Gray remembered Seichan saying something similar. What was going on with this man? He had expected torture and interrogations upon landing here. His only hope was that Painter had gotten his secret message and understood enough to figure out where he’d been taken.
“The accumulation of grief over one lifetime is more than a heart can bear,” Robert explained. “Only the heartless could withstand more. Or the very young, those too naïve to truly understand loss. Like I was when they came for me.”
“When who came for you?” Gray asked, trying to understand.
Robert remained silent, seeming to be working through something, clearly teetering on the edge. “I’ll show you. You may be useful to my plans.”
He stood and drew Gray after him.
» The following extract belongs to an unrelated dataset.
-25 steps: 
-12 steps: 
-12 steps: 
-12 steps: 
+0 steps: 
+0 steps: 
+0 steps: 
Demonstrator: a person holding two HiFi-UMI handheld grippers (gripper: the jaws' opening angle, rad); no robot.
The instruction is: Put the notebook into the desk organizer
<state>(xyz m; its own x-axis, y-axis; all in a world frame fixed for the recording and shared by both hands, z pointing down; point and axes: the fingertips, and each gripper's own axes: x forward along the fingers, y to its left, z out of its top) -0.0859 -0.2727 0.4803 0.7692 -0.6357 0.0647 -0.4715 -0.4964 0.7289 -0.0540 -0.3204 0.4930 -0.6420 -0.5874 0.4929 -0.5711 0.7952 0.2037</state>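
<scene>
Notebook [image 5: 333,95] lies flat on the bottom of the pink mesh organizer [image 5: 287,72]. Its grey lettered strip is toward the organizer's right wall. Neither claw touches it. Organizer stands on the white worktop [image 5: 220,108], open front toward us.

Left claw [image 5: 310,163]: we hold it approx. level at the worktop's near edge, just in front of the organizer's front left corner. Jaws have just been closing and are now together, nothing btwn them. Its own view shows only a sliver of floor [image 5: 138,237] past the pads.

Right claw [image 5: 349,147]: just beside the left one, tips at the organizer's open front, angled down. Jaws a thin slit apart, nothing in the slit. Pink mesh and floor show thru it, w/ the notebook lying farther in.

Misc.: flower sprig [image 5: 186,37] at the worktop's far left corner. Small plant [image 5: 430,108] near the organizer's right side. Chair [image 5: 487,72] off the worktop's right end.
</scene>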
He crossed to a bookcase and pulled a handle tucked into the frame to unlatch a secret door. A section of the case swung open, revealing a spiral stone stair going down.
Robert led the way, lit by wall sconces. Gray had expected cobwebs and wall torches, but the passage merely wound down to basement levels. Through the open doors to other landings, he saw laundry facilities, kitchens, and they ended up in a wine cellar. Arched tunnels, carved out of the natural stone, spread outward in multiple directions, dimly lit by bare bulbs strung above. Massive oak barrels lined both sides. Neighboring rooms, like small chapels dedicated to Bacchus, held towering racks of dusty bottles, an accumulation of unimaginable wealth.
Robert moved swiftly forward, as if fearing he might change his mind, or someone might stop him. Gray got dragged behind, as much by the pull of his invisible leash as by curiosity.
Their journey ended deep within the vintner’s maze, in a side room holding four massive French oak barrels, as large as elephants.
Robert stepped to one and released a latch to open the face of the barrel. The wooden barrel was lined by steel. Robert hopped inside, followed by Gray. The back of the barrel looked like the doors to a bank vault. Robert typed in a code on the front and placed his hand on a palm reader.
Green lights flashed, and a low hum of hydraulics rotated a two-foot-thick plate-steel door.
It opened to a small room—an elevator, he realized as Robert entered more codes and the cage began to drop.
During this entire trip, Robert hadn’t said anything. He looked beyond words at the moment, lost in his own grief.
Finally, the elevator stopped, the doors opened into an anteroom to a massive, hermetically sealed clean room, half the length of a football field. But this was no sterile industrial white-and-stainless-steel place. Beyond the air-locked sealed door was something out of the British Museum. Mahogany display cases held dusty tomes, yellowed scrolls, and worn artifacts from every age of man. Domes of glass sat atop marble plinths, protecting delicate statues and golden treasures.
Robert turned to him. “Within lies the true heart of the Bloodline.”